Zhang Cheng, Xie Minmin, Zhang Yi, Zhang Xiaopeng, Feng Chong, Wu Zhijun, Feng Ying, Yang Yahui, Xu Hui, Ma Tai
Department of Oncology, The First Affiliated Hospital of Anhui Medical University, Hefei, Anhui Province, People's Republic of China.
Anhui Provincial Cancer Institute/Anhui Provincial Office for Cancer Prevention and Control, Hefei, People's Republic of China.
J Gastric Cancer. 2022 Apr;22(2):120-134. doi: 10.5230/jgc.2022.22.e12.
This study aimed to identify prognostic factors for patients with distant lymph node-involved gastric cancer (GC) using a machine learning algorithm, a method that offers considerable advantages and new prospects for high-dimensional biomedical data exploration.

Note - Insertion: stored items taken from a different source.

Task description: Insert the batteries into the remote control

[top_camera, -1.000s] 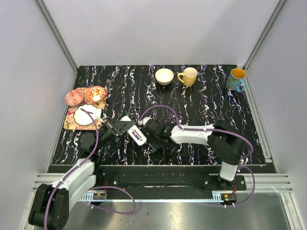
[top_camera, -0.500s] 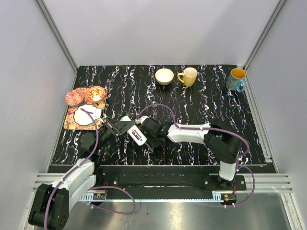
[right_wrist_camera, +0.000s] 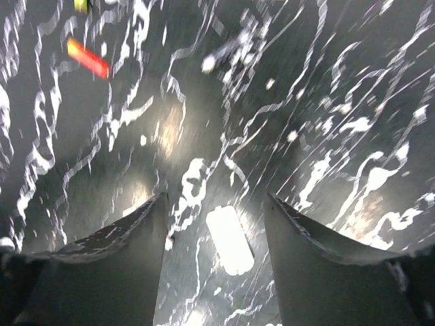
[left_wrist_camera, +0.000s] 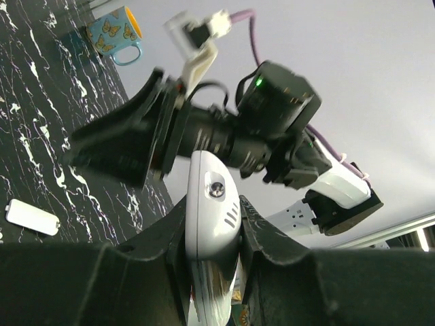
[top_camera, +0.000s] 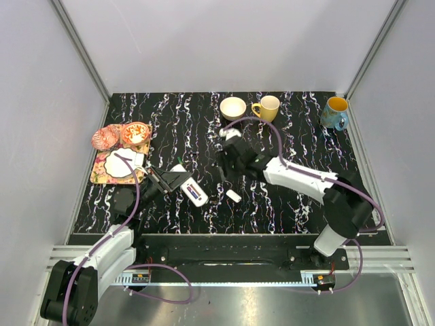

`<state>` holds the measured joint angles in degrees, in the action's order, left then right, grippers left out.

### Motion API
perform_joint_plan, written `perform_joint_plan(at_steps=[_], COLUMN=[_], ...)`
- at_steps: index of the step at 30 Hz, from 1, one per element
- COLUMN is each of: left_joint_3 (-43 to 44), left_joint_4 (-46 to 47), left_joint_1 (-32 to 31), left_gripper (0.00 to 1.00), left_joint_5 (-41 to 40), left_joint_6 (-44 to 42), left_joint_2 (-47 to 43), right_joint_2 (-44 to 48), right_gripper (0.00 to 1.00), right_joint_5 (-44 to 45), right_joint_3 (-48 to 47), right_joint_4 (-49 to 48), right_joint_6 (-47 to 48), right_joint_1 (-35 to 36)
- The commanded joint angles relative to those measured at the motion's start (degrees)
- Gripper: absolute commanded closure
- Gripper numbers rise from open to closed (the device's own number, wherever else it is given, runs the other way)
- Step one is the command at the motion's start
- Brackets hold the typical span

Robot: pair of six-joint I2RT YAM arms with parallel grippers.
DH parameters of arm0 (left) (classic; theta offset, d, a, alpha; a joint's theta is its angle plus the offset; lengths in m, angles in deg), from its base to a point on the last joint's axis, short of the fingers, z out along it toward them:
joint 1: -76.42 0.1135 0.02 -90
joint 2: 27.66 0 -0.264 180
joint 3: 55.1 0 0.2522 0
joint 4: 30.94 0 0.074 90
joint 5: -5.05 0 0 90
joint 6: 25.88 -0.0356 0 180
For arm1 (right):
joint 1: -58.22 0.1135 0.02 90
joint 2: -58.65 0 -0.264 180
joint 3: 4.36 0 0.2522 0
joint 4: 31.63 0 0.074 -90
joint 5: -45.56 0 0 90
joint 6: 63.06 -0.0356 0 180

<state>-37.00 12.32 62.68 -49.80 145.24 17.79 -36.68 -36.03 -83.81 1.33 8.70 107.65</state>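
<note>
Since a second ago the right claw [top_camera: 230,163] has pulled away from the remote [top_camera: 194,192] and swung up the desk [top_camera: 306,149] toward the middle. The left claw [top_camera: 178,182] has stayed where it was.

From above, the left claw grips the near end of the remote, which juts out to the right at a slant, near the front left of the desk. The right claw hangs well apart from it. A small white slab [top_camera: 233,195] lies flat on the desk between the two, closer to the right claw. A bowl [top_camera: 233,109], a yellow mug [top_camera: 267,109] and a blue mug [top_camera: 334,113] stand along the far edge. The batteries are too small to pick out here.

From the left wrist, the remote [left_wrist_camera: 211,224] is pinched on edge between the two dark fingers, which press against both its sides. Beyond it the right arm [left_wrist_camera: 272,109] fills the middle. The white slab [left_wrist_camera: 30,216] lies on the desk at the left, and the blue mug [left_wrist_camera: 115,34] stands far off.

From the right wrist the picture is blurred. The right claw [right_wrist_camera: 216,198] is spread wide with nothing in it. The white slab [right_wrist_camera: 230,239] lies on the desk below, between the fingers and not touching them. One red-orange battery [right_wrist_camera: 87,58] lies on the desk well off to the upper left.
</note>
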Motion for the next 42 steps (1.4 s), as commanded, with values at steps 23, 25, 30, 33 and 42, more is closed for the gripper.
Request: perform_joint_plan(at_steps=[23, 25, 30, 33, 42], left_joint_3=[4.3, 5.7, 6.8, 7.4, 9.1], left_joint_4=[5.0, 4.9, 5.8, 6.4, 7.4], left_joint_1=[0.4, 0.4, 0.3, 0.1, -0.8], left_gripper=[1.0, 1.0, 1.0, 1.0, 1.0], left_joint_5=[0.0, 1.2, 1.9, 2.1, 2.8], left_joint_6=[1.8, 2.6, 4.7, 5.4, 6.5], left_joint_2=[-1.3, -1.8, -2.0, -1.9, -1.7], right_joint_2=[-22.1, -23.7, -26.7, -28.6, -34.2], right_gripper=[0.39, 0.37, 0.36, 0.35, 0.33], right_joint_5=[-17.7, -18.0, -19.4, -19.2, -14.6], right_joint_3=[-24.2, -26.5, -29.5, -31.4, -36.8], right_joint_4=[-5.8, -5.5, -5.8, -4.7, -3.2], right_joint_6=[5.1, 5.1, 6.6, 8.0, 15.4], right_joint_1=[-3.3, -3.0, -1.8, -0.7, 1.9])
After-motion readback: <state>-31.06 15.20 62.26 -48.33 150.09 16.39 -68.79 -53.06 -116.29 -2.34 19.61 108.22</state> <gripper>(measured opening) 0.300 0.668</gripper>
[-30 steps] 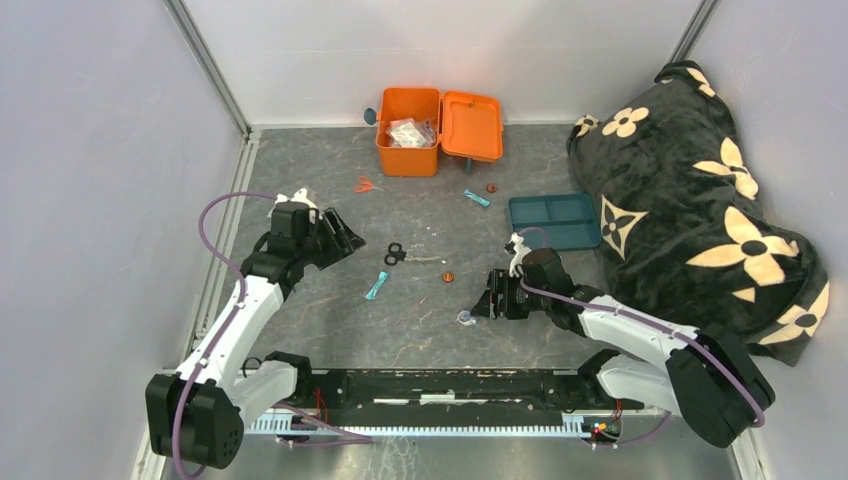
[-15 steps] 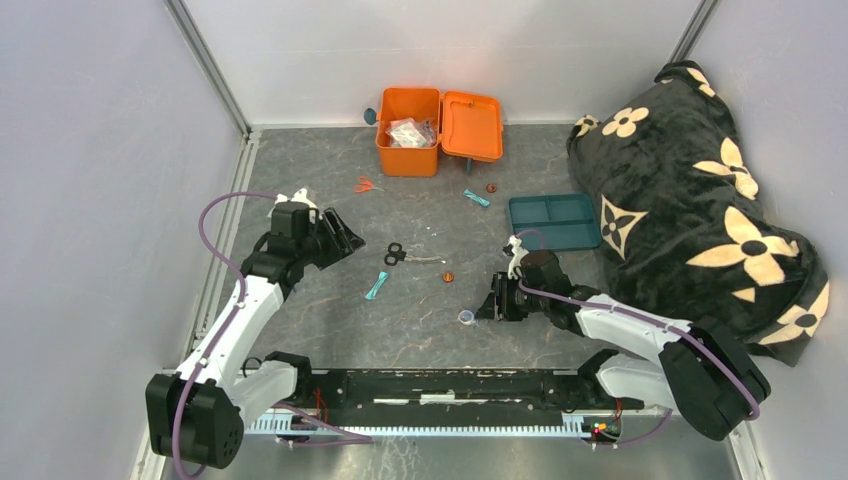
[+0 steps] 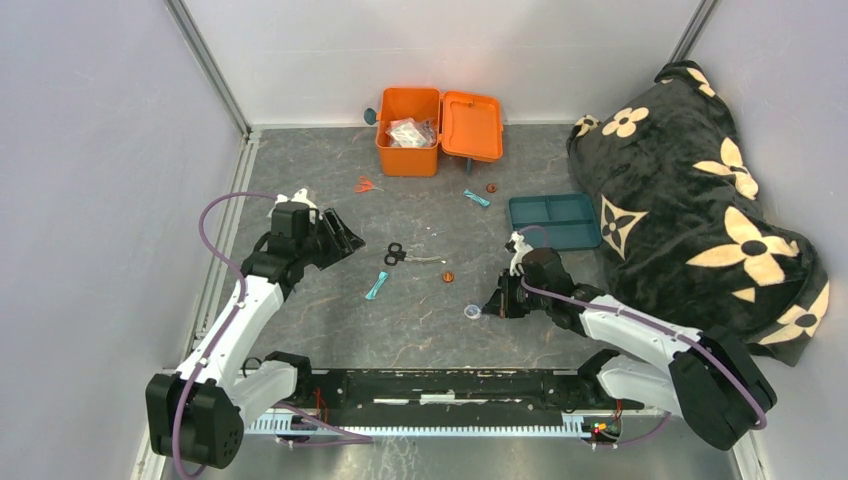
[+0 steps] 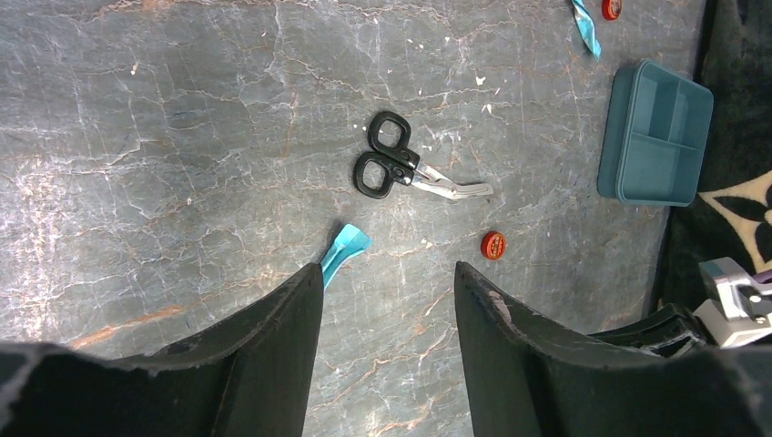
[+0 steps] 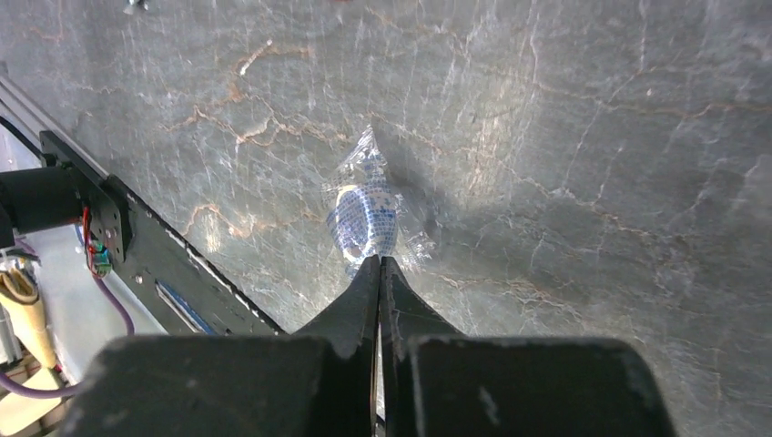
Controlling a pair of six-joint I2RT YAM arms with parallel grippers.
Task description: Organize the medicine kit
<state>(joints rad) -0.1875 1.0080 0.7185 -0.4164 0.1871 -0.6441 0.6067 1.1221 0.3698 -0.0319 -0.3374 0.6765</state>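
Observation:
The orange medicine kit (image 3: 408, 148) stands open at the back of the table, lid (image 3: 471, 126) folded to its right and clear packets inside. My right gripper (image 3: 490, 304) (image 5: 378, 261) is shut, its tips pinching the edge of a small clear-wrapped bandage roll (image 5: 364, 217) (image 3: 472, 312) low over the table in the near middle. My left gripper (image 3: 345, 240) (image 4: 387, 269) hangs open and empty over the left of the table. Below it lie black-handled scissors (image 4: 387, 164) (image 3: 397, 254), a teal sachet (image 4: 346, 248) (image 3: 377, 286) and a small red cap (image 4: 492, 244) (image 3: 448, 276).
A flat teal compartment tray (image 3: 553, 220) (image 4: 655, 146) lies right of centre beside a black flowered blanket (image 3: 700, 200). A second teal sachet (image 3: 477, 198), another red cap (image 3: 490, 187) and small orange scissors (image 3: 366, 185) lie in front of the kit. The arms' black base rail (image 3: 450, 385) runs along the near edge.
My right gripper has closed on the wrapped roll's edge, and the roll has shifted slightly toward it. The left arm has stayed still.

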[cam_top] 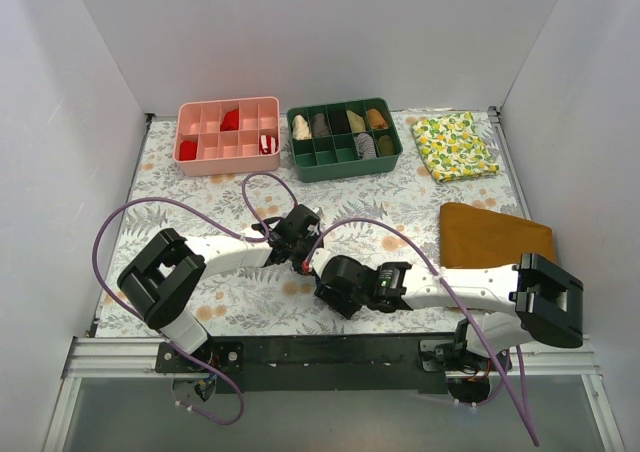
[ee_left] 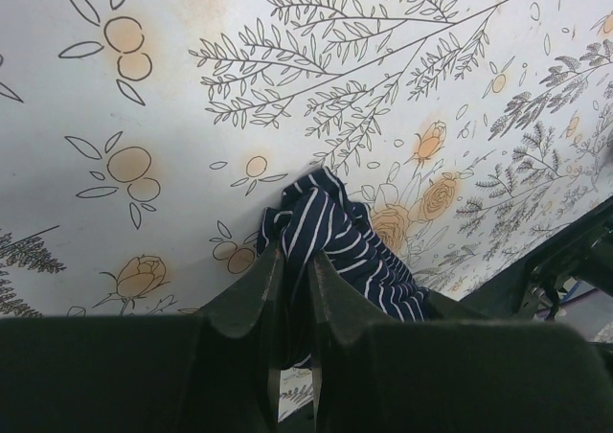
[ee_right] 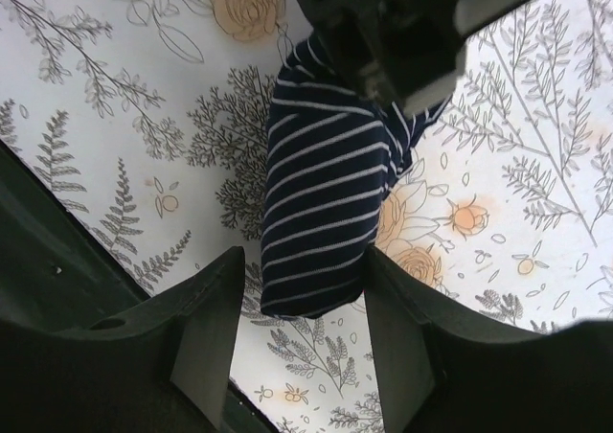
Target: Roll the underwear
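Left hand (ee_left: 292, 261) was clamped shut on edge of underwear (ee_left: 335, 232). Navy striped cloth lay bunched on floral tabletop (ee_left: 144, 69), mid-table between both arms. Right hand (ee_right: 302, 299) was partly open, fingers (ee_right: 206, 337) straddling rolled bundle, one each side; contact not discernible.

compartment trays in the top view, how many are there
2. The pink tray sits at the back left; the green tray is just to its right, near the back middle. No other shows, and none seems hidden.
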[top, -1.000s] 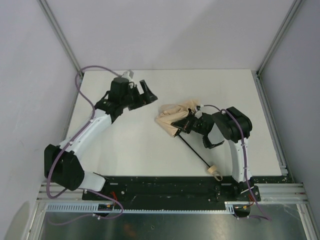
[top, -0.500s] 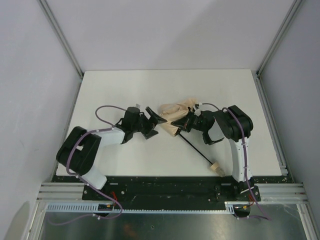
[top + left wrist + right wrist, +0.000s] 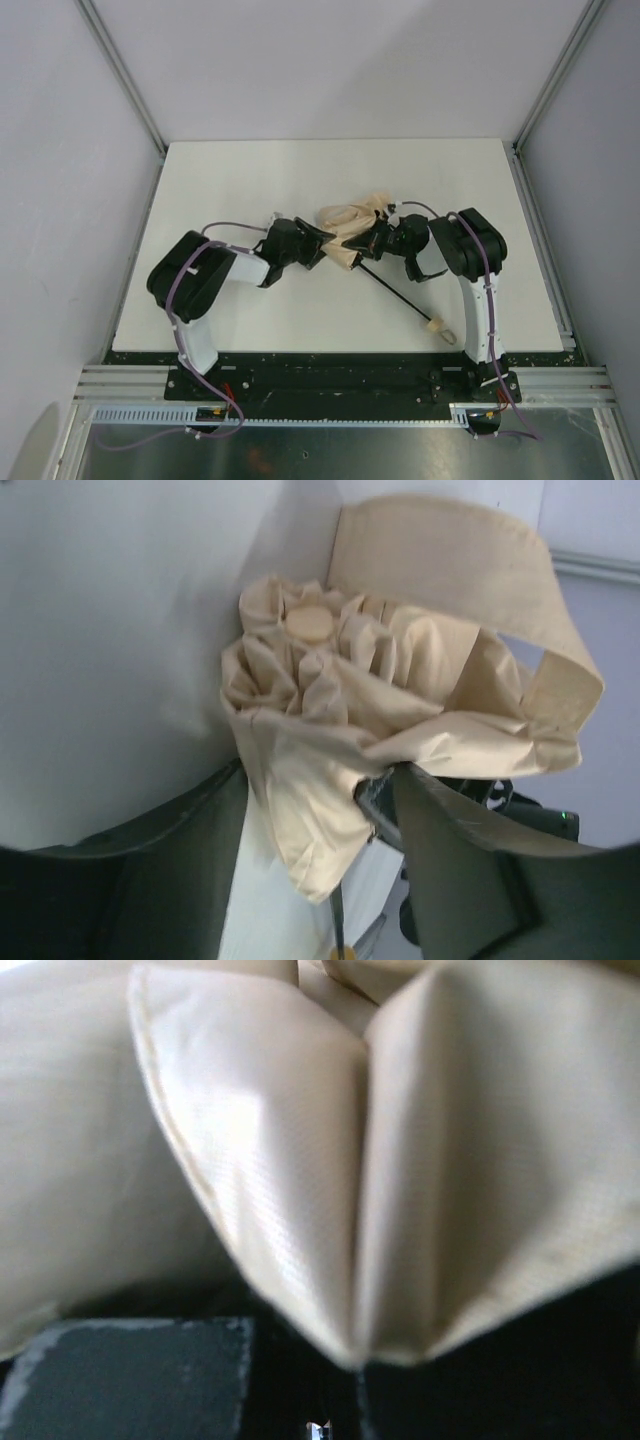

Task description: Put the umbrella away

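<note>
Only the top view showed the one umbrella (image 3: 352,222) whole: canopy mid-table (image 3: 250,170), shaft running near-right to the handle (image 3: 436,325). Only the left wrist view showed the canopy's round cap (image 3: 308,623). The left gripper (image 3: 322,243) straddled the bunched canopy, jaws apart, grip unclear. The right gripper (image 3: 362,246) was clenched on a canopy fold. Two grippers.

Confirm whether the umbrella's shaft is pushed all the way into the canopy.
No, the black shaft sticks far out of the canopy, ending at the handle near the table's front edge.
</note>
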Robot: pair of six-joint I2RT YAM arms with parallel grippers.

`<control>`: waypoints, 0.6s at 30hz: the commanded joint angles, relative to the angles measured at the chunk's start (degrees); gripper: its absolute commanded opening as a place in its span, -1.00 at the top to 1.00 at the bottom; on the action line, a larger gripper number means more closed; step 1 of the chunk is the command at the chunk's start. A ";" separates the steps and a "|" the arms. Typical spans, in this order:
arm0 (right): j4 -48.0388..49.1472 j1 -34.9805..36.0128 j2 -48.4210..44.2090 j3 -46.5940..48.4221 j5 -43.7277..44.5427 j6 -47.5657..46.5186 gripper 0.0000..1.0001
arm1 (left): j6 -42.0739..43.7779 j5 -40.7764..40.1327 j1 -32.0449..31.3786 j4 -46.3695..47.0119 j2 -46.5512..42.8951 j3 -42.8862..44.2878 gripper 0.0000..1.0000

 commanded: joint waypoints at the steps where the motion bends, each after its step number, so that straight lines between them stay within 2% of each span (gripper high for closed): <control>1: -11.02 -0.88 2.89 0.57 2.15 -2.33 1.00 | 0.02 -9.71 -0.29 0.80 5.53 3.15 -0.19; 3: -11.54 -0.88 2.61 0.95 1.58 -2.48 1.00 | 1.40 -10.74 -0.29 0.91 7.34 4.95 0.02; 7: -14.44 -1.01 1.25 1.74 0.93 -4.62 1.00 | 3.87 -11.39 0.54 0.96 8.87 7.13 0.70; 9: -18.09 -1.26 -0.61 2.36 0.92 -7.71 1.00 | 5.88 -10.76 0.71 0.80 8.53 8.14 0.89; 11: -25.97 -1.52 -3.56 3.79 1.60 -13.76 0.99 | 7.30 -9.90 0.84 0.01 7.52 8.65 0.97; 12: -30.58 -1.77 -5.40 4.55 2.43 -17.24 0.90 | 7.72 -9.26 0.85 -0.85 6.81 8.55 0.99; 15: -43.47 -2.97 -12.55 5.99 6.37 -27.75 0.46 | 6.40 -7.89 1.16 -3.89 3.61 5.61 1.00; 18: -57.58 -3.79 -21.34 8.52 13.62 -38.94 0.08 | 5.36 -6.64 1.62 -5.28 0.21 1.84 1.00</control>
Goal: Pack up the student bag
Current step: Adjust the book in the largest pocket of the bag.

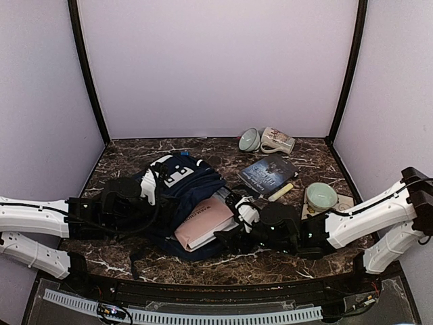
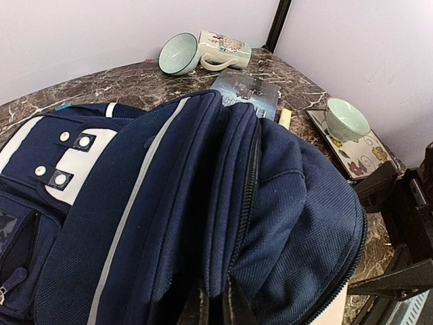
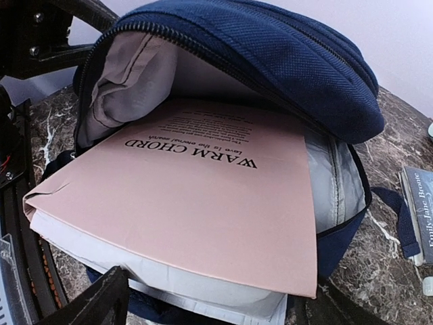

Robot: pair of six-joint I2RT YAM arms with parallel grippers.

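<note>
Your left claw (image 2: 216, 308) is clenched on the zip-edged mouth of the student bag (image 2: 169, 203); the bag lies on the marble table (image 1: 135, 152), left of centre, mouth facing your right arm; your right claw (image 3: 203, 301) is spread wide at the near edge of the pink WARM CHORD book (image 3: 196, 203), which lies half inside the bag.

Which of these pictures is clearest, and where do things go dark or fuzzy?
Top external: evenly lit, but the student bag merges with the dark table. Left wrist: sharp beyond, murky at the bottom edge where fabric crowds the lens. Right wrist: pink book bright and crisp, lettering upside down.
</note>
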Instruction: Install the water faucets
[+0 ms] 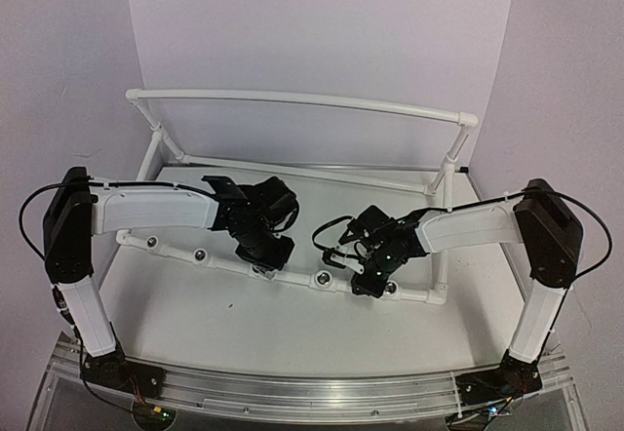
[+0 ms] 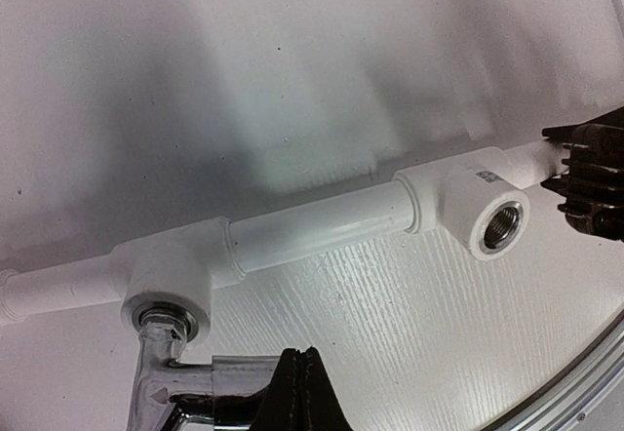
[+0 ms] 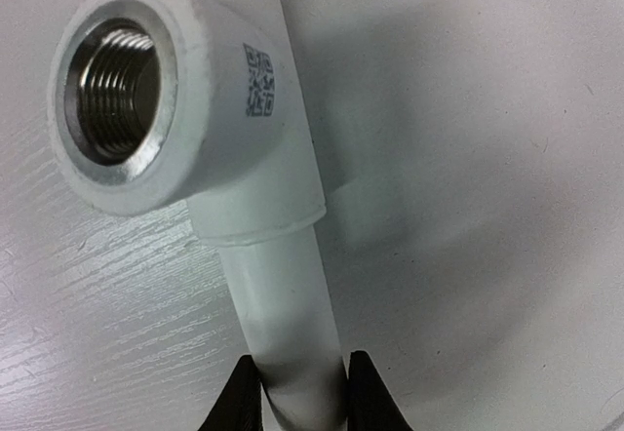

This study employed 79 features of clinical pathology, laboratory tests, and therapeutic details from 289 GC patients whose distant lymphadenopathy was presented as the first episode of recurrence or metastasis. Outcomes were measured as any-cause death events and survival months after distant lymph node metastasis. A prediction model was built based on possible outcome predictors using a random survival forest algorithm and confirmed by 5×5 nested cross-validation. The effects of single variables were interpreted using partial dependence plots. A contour plot was used to visually represent survival prediction based on 2 predictive features.
The median survival time of patients with GC with distant nodal metastasis was 9.2 months. The optimal model incorporated the prealbumin level and the prothrombin time (PT), and yielded a prediction error of 0.353. The inclusion of other variables resulted in poorer model performance. Patients with higher serum prealbumin levels or shorter PTs had a significantly better prognosis. The predicted one-year survival rate was stratified and illustrated as a contour plot based on the combined effect the prealbumin level and the PT.
Machine learning is useful for identifying the important determinants of cancer survival using high-dimensional datasets. The prealbumin level and the PT on distant lymph node metastasis are the 2 most crucial factors in predicting the subsequent survival time of advanced GC.
ChiCTR Identifier: ChiCTR1800019978.
本研究旨在使用机器学习算法确定远处淋巴结受累胃癌(GC)患者的预后因素,该方法为高维生物医学数据探索提供了显著优势和新前景。
本研究采用了289例GC患者的79项临床病理、实验室检查和治疗细节特征,这些患者的远处淋巴结病表现为首次复发或转移。以任何原因导致的死亡事件和远处淋巴结转移后的生存月数作为结局指标。使用随机生存森林算法基于可能的结局预测因素构建预测模型,并通过5×5嵌套交叉验证进行确认。使用部分依赖图解释单变量的影响。使用等高线图直观地表示基于2个预测特征的生存预测。
远处淋巴结转移的GC患者的中位生存时间为9.2个月。最佳模型纳入了前白蛋白水平和凝血酶原时间(PT),预测误差为0.353。纳入其他变量会导致模型性能变差。血清前白蛋白水平较高或PT较短的患者预后明显较好。基于前白蛋白水平和PT的联合效应,将预测的一年生存率进行分层并以等高线图表示。
机器学习有助于使用高维数据集识别癌症生存的重要决定因素。远处淋巴结转移时的前白蛋白水平和PT是预测晚期GC后续生存时间的2个最关键因素。
中国临床试验注册中心标识符:ChiCTR1800019978。